TASK OBJECTIVE — Please give, exactly as they appear below, the line with "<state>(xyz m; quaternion" and every line after it through the final one, and nothing else.

SOURCE MATERIAL —
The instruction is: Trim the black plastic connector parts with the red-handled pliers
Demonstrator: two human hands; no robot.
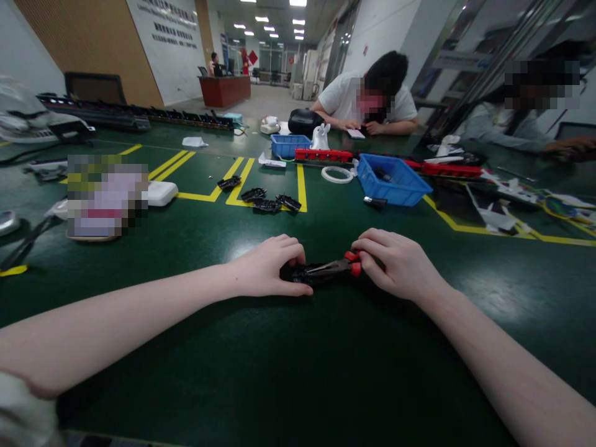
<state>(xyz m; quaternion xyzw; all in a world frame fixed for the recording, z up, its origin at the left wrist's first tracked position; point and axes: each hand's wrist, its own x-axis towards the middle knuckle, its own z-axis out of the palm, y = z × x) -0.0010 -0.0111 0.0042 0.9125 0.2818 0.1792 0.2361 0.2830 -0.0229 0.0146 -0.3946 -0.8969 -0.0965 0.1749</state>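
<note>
In front of me on the green table, my left hand (pixel 274 267) is closed round a small black part (pixel 298 273), its thumb along the near side. Much of that part is hidden by my fingers. My right hand (pixel 395 261) grips the red handles of a pair of pliers (pixel 328 269). The pliers lie nearly level and point left, with their dark metal jaws on or against the black part. Whether the jaws pinch it I cannot tell. Several similar black parts (pixel 266 205) lie farther off, near the yellow tape lines.
A blue bin (pixel 393 181) and a smaller blue bin (pixel 291 146) stand beyond my hands. A white tape roll (pixel 337 174) lies between them. At left are a phone-like object (pixel 107 205) and a white case (pixel 161 194). Two people sit across the table.
</note>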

THE COMPLETED TASK —
<state>(xyz m; quaternion xyzw; all in a world frame fixed for the recording, z up, its origin at the left wrist's first tracked position; point and axes: each hand's wrist, its own x-axis towards the middle knuckle, its own z-axis out of the palm, y = z × x) -0.0010 -0.0111 0.0042 0.9125 0.2818 0.1792 0.2361 0.2830 -0.0229 0.0146 -0.3946 -0.8969 -0.0965 0.1749</state>
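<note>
In front of me on the green table, my left hand (pixel 274 267) is closed round a small black part (pixel 298 273), its thumb along the near side. Much of that part is hidden by my fingers. My right hand (pixel 395 261) grips the red handles of a pair of pliers (pixel 328 269). The pliers lie nearly level and point left, with their dark metal jaws on or against the black part. Whether the jaws pinch it I cannot tell. Several similar black parts (pixel 266 205) lie farther off, near the yellow tape lines.
A blue bin (pixel 393 181) and a smaller blue bin (pixel 291 146) stand beyond my hands. A white tape roll (pixel 337 174) lies between them. At left are a phone-like object (pixel 107 205) and a white case (pixel 161 194). Two people sit across the table.
</note>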

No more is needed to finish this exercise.